You don't configure these directly. They run quietly so that every run behaves predictably.

Why it matters: the action log#

Because the work is split across named agents, BugBrain can show you the reasoning behind a result. The AI action log in the run viewer records each step as the agent took it — what it observed on the page, what it decided to do next, and what it saw happen as a result.

That means a finding is never a black box. If a run found nothing on a page you care about, the log shows whether the agent ever reached it. If a flow failed, the log shows the exact step that broke and what the agent expected instead. This traceability is the practical payoff of the multi-agent design.

Read the log when a result surprises you

The fastest way to understand any run — a surprising pass, a confusing failure, or an empty result — is to open the run viewer and read the AI action log alongside the timeline screenshots. The two together tell the whole story.

Frequently asked questions

Is BugBrain just one big model prompt?

No. A run is coordinated by an orchestrator that hands work to several specialized agents, each with a focused job — mapping the app, choosing flows, driving the browser, verifying outcomes, judging failures, and synthesizing issues. Splitting the work keeps each step accurate and inspectable.

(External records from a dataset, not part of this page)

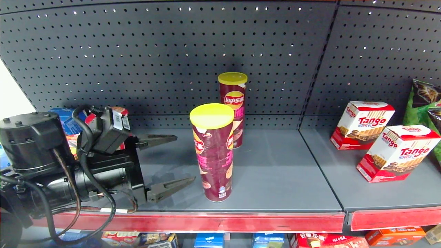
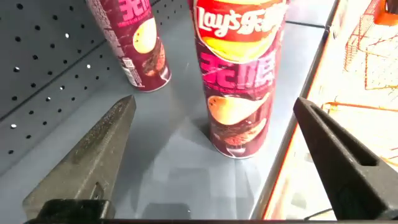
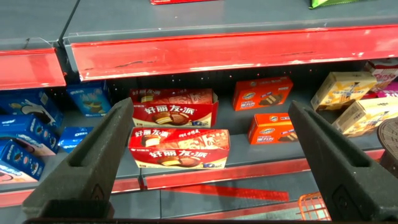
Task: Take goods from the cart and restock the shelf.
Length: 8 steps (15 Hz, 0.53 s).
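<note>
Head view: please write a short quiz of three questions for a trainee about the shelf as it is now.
1. True or false: the left gripper is open and holds nothing.
2. How many chip cans stand upright on the shelf? A) one B) two C) four
3. Fill in: the two wafer boxes sit on the robot's ____ side of the cans.
Key: 1 true; 2 B; 3 right.
</note>
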Tool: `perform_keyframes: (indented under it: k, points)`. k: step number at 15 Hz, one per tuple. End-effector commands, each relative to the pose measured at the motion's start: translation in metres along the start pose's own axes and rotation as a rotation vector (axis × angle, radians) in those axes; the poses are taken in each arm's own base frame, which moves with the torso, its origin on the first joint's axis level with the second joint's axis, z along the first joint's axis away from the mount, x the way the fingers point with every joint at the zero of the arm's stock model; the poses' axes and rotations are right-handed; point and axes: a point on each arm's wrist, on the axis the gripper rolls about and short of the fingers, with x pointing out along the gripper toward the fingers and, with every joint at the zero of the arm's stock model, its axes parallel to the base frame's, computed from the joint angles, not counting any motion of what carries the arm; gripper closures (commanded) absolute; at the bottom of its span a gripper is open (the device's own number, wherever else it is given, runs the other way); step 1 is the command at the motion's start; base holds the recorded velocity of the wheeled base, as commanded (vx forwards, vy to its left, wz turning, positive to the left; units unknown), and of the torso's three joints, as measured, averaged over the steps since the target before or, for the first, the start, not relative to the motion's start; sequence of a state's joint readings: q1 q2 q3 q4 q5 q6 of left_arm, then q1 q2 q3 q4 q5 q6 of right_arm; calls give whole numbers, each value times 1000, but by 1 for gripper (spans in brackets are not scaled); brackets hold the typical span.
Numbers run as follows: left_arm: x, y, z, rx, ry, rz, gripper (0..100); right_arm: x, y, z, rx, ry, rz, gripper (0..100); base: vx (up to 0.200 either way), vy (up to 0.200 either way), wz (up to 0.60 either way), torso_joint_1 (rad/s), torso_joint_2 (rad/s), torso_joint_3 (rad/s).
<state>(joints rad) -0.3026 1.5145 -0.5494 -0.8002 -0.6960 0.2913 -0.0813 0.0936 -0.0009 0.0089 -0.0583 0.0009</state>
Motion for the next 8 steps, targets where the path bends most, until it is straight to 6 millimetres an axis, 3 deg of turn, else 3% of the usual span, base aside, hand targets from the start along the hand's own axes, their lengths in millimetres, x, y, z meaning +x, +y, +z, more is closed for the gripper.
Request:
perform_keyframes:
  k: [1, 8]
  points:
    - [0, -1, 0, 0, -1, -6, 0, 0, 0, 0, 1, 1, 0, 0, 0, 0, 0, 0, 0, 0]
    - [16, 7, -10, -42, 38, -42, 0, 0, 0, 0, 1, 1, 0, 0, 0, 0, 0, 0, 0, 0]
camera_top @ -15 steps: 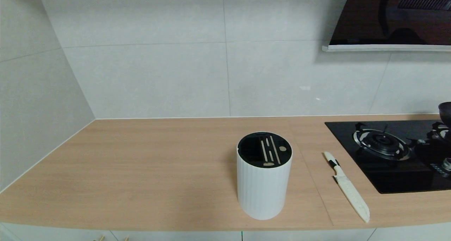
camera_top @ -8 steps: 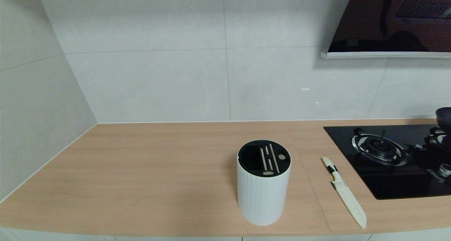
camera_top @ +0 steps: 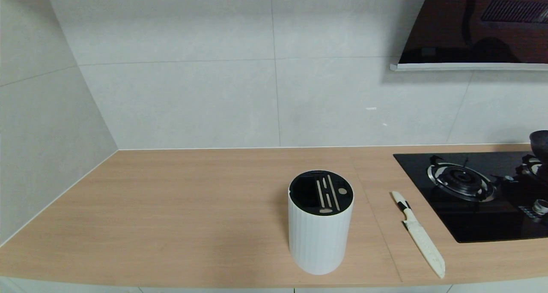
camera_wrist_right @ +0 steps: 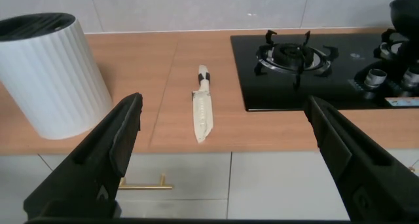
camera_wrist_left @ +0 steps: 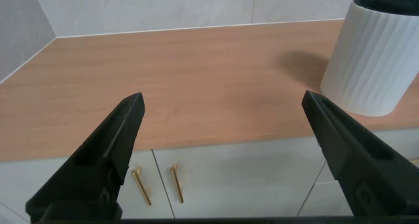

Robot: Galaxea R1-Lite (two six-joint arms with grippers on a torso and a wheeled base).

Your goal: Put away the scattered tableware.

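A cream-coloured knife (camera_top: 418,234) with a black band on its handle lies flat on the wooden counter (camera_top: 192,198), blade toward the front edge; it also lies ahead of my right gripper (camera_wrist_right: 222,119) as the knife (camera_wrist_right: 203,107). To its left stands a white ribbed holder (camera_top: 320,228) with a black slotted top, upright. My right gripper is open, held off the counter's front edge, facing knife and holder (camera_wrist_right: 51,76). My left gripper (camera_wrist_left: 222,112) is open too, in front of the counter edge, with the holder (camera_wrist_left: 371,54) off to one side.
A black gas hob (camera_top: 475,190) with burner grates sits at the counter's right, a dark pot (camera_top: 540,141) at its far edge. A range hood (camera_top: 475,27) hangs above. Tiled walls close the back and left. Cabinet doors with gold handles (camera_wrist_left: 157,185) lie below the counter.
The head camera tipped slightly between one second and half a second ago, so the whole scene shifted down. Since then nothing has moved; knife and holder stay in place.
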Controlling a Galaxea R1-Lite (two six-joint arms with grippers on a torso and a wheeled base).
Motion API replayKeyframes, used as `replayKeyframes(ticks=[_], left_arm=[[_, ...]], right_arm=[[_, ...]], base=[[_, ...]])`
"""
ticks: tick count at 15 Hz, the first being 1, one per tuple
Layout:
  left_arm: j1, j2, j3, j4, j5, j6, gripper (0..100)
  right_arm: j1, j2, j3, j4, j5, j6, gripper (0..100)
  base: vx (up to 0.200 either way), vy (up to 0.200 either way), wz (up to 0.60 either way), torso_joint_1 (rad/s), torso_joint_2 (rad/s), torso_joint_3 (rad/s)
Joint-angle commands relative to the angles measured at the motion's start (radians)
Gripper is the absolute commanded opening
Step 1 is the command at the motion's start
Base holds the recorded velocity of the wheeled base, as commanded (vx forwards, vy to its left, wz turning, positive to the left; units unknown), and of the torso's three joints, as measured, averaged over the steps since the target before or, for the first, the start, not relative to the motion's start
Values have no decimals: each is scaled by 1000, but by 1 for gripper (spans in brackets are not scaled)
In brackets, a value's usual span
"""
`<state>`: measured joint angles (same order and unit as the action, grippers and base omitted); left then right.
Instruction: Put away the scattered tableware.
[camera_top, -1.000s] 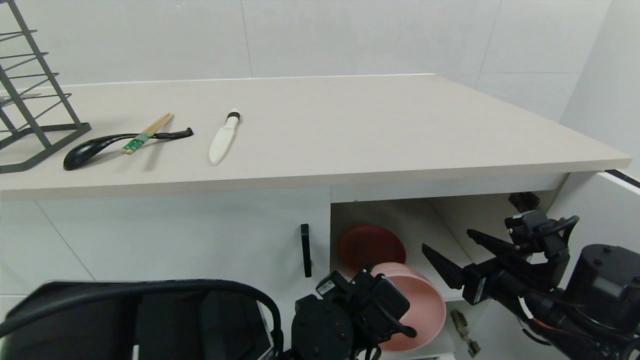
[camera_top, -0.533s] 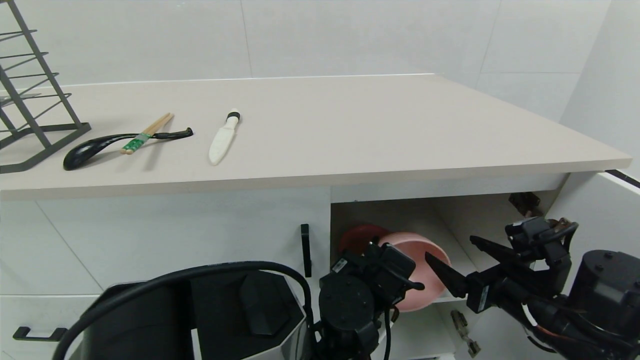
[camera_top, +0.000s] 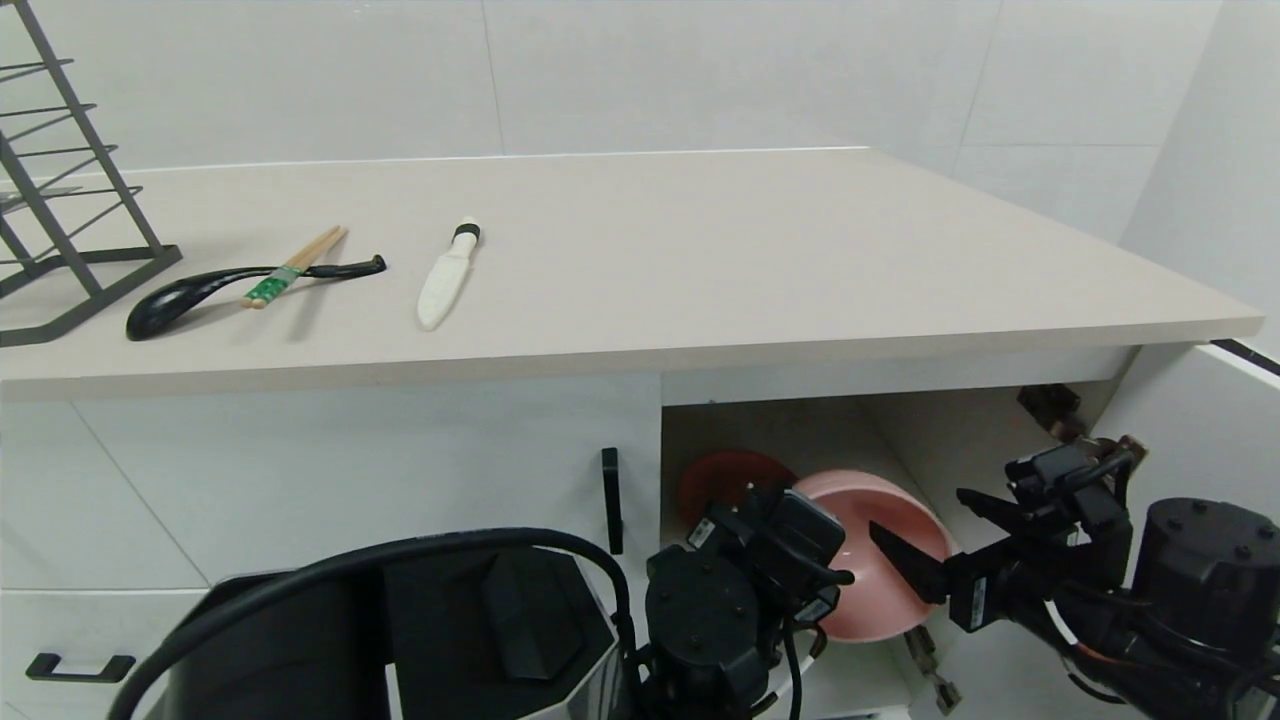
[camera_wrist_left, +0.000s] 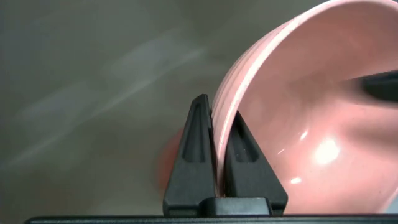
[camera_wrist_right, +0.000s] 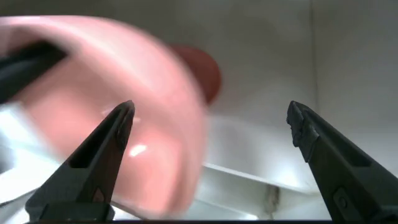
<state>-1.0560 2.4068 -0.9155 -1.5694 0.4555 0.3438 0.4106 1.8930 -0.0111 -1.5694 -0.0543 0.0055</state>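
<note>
White wall tiles (camera_top: 700, 70) back a long beige countertop (camera_top: 700, 260) in a kitchen, with white cabinets below it. The left cabinet door (camera_top: 350, 470) is shut and carries a black vertical handle (camera_top: 611, 500). The compartment (camera_top: 800, 425) to its right stands open.

A dark wire rack (camera_top: 120, 285) sits at the counter's far left end.

Inside the open compartment, a pink bowl (camera_top: 880, 540) (camera_wrist_left: 311, 124) (camera_wrist_right: 93, 74) is tilted on its side with its hollow facing right. The left gripper (camera_top: 830, 578) (camera_wrist_left: 217, 124) holds it there, jaws pinching the bowl's rim with one finger inside the wall and one outside. Behind the bowl, a red plate (camera_top: 725, 480) (camera_wrist_right: 202, 71) sits toward the back of the compartment.

The right gripper (camera_top: 918, 510) (camera_wrist_right: 209, 107) hangs just right of the bowl at the compartment's mouth. Its jaws are spread wide and hold nothing, and its lower finger shows against the bowl's inside. Whether it touches the bowl cannot be told.

On the counter, a black spoon (camera_top: 175, 297) lies near the rack with its bowl end toward the front edge. A white knife (camera_top: 447, 277) with a black band near its far end lies apart to the right. A pair of wooden chopsticks (camera_top: 295, 265) rests across the spoon's handle.
</note>
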Motion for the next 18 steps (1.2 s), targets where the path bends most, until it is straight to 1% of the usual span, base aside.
replayKeyframes(ticks=[1, 2, 3, 5, 6, 8, 10, 11, 14, 15, 17, 18], left_arm=[[-1, -41, 27, -1, -44, -12, 0], [-1, -54, 35, -1, -74, -12, 0], [2, -60, 32, -1, -84, -12, 0], [10, -61, 27, -1, -84, -12, 0], [10, -63, 26, -1, -84, -12, 0], [16, -61, 14, -1, -80, -12, 0], [30, -57, 14, -1, -81, -12, 0], [31, -54, 14, -1, -81, -12, 0], [25, -51, 18, -1, -81, -17, 0], [21, -51, 18, -1, -81, -19, 100], [10, -49, 21, -1, -81, -23, 100], [-4, -46, 32, -1, -81, -35, 100]], right_arm=[[-13, 34, -1, -1, 2, -2, 100], [-13, 32, -4, -1, 2, -2, 100], [-16, 31, -10, -1, 1, -2, 100], [-12, 26, -7, -1, 1, -6, 100], [-10, 24, -7, -1, 1, -9, 0], [7, 1, -6, -1, 1, -16, 0], [66, -37, -1, -1, -3, -15, 0], [82, -46, -3, -1, -4, -13, 0], [80, -40, -4, -1, -4, -9, 0], [79, -38, -6, -1, -4, -7, 0], [69, -11, -6, -1, -4, -7, 0], [56, -2, -4, -1, -4, -7, 0]], base=[[0, 0, 0, 0, 0, 0], [0, 0, 0, 0, 0, 0], [0, 0, 0, 0, 0, 0], [0, 0, 0, 0, 0, 0], [0, 0, 0, 0, 0, 0], [0, 0, 0, 0, 0, 0], [0, 0, 0, 0, 0, 0], [0, 0, 0, 0, 0, 0], [0, 0, 0, 0, 0, 0], [0, 0, 0, 0, 0, 0], [0, 0, 0, 0, 0, 0], [0, 0, 0, 0, 0, 0]])
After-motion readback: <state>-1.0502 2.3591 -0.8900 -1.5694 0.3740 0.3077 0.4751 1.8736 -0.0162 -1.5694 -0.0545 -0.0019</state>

Can I see what the AI was thinking during a run?

Yes. The AI action log in the run viewer records each agent's reasoning step by step — what it observed, what it decided, and what it did — so a result is never a black box.

Which AI model does BugBrain use?

A provider router picks an appropriate model for each agent and plan tier. You don't choose models per run; BugBrain routes work to the right model and falls back safely if a provider is unavailable.

Does the AI ever guess at a result?

No. Safety checks, outcome oracles, and a confidence layer wrap the loop so the agent reports INCONCLUSIVE when it can't be sure, rather than guessing a pass. See Test-run scoring.